Exercise
When you copy the material below, keep every line exact and omit the pictures.

Dataset extract
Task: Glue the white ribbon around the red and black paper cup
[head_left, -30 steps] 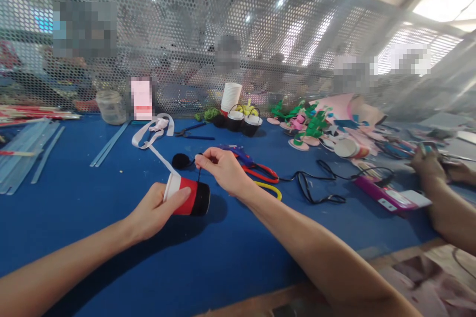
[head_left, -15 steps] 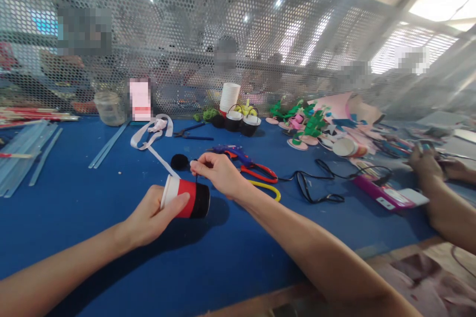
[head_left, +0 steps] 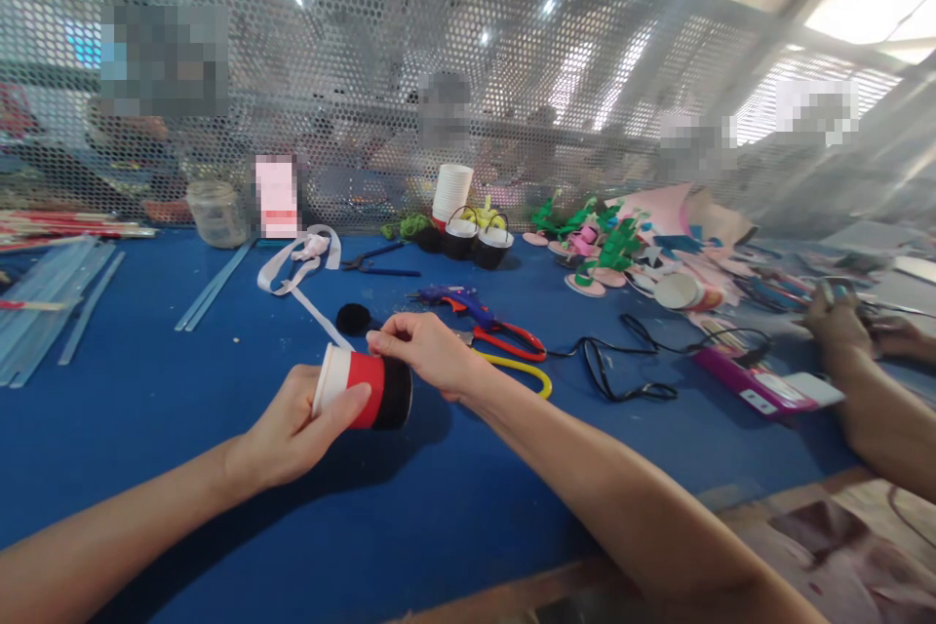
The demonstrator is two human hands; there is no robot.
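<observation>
My left hand (head_left: 303, 424) is wrapped round a paper cup (head_left: 366, 395), tipped on its side with its white rim to the left. The cup has a red middle, and a dark band of black yarn (head_left: 396, 393) covers its base end. My right hand (head_left: 420, 351) is closed in a pinch at the cup's upper side, where the red meets the black; the strand between its fingertips is mostly hidden. Just behind these fingers lies a ball of black yarn (head_left: 353, 319). A white ribbon (head_left: 318, 317) trails across the table to behind the cup.
Beyond my right hand lie a blue glue gun (head_left: 457, 297), scissors (head_left: 519, 341) and pliers (head_left: 380, 265). Stacked cups (head_left: 451, 195) and small black buckets (head_left: 493, 247) stand at the back. A purple power strip (head_left: 753, 385) is to the right, near a co-worker's hand (head_left: 838, 317).
My right hand has moved slightly left and down against the cup, and the short black strand seen below its fingers is now hidden. The left hand and cup have barely shifted.
</observation>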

Solution to this exercise
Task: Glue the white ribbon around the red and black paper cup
[head_left, -30 steps] 
[head_left, -15 steps] 
[head_left, +0 steps] 
The demonstrator is two human hands; there is no robot.
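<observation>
My left hand (head_left: 303, 424) is wrapped round a paper cup (head_left: 366, 395), tipped on its side with its white rim to the left. The cup has a red middle, and a dark band of black yarn (head_left: 396, 393) covers its base end. My right hand (head_left: 420, 351) is closed in a pinch at the cup's upper side, where the red meets the black; the strand between its fingertips is mostly hidden. Just behind these fingers lies a ball of black yarn (head_left: 353, 319). A white ribbon (head_left: 318, 317) trails across the table to behind the cup.
Beyond my right hand lie a blue glue gun (head_left: 457, 297), scissors (head_left: 519, 341) and pliers (head_left: 380, 265). Stacked cups (head_left: 451, 195) and small black buckets (head_left: 493, 247) stand at the back. A purple power strip (head_left: 753, 385) is to the right, near a co-worker's hand (head_left: 838, 317).
My right hand has moved slightly left and down against the cup, and the short black strand seen below its fingers is now hidden. The left hand and cup have barely shifted.
</observation>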

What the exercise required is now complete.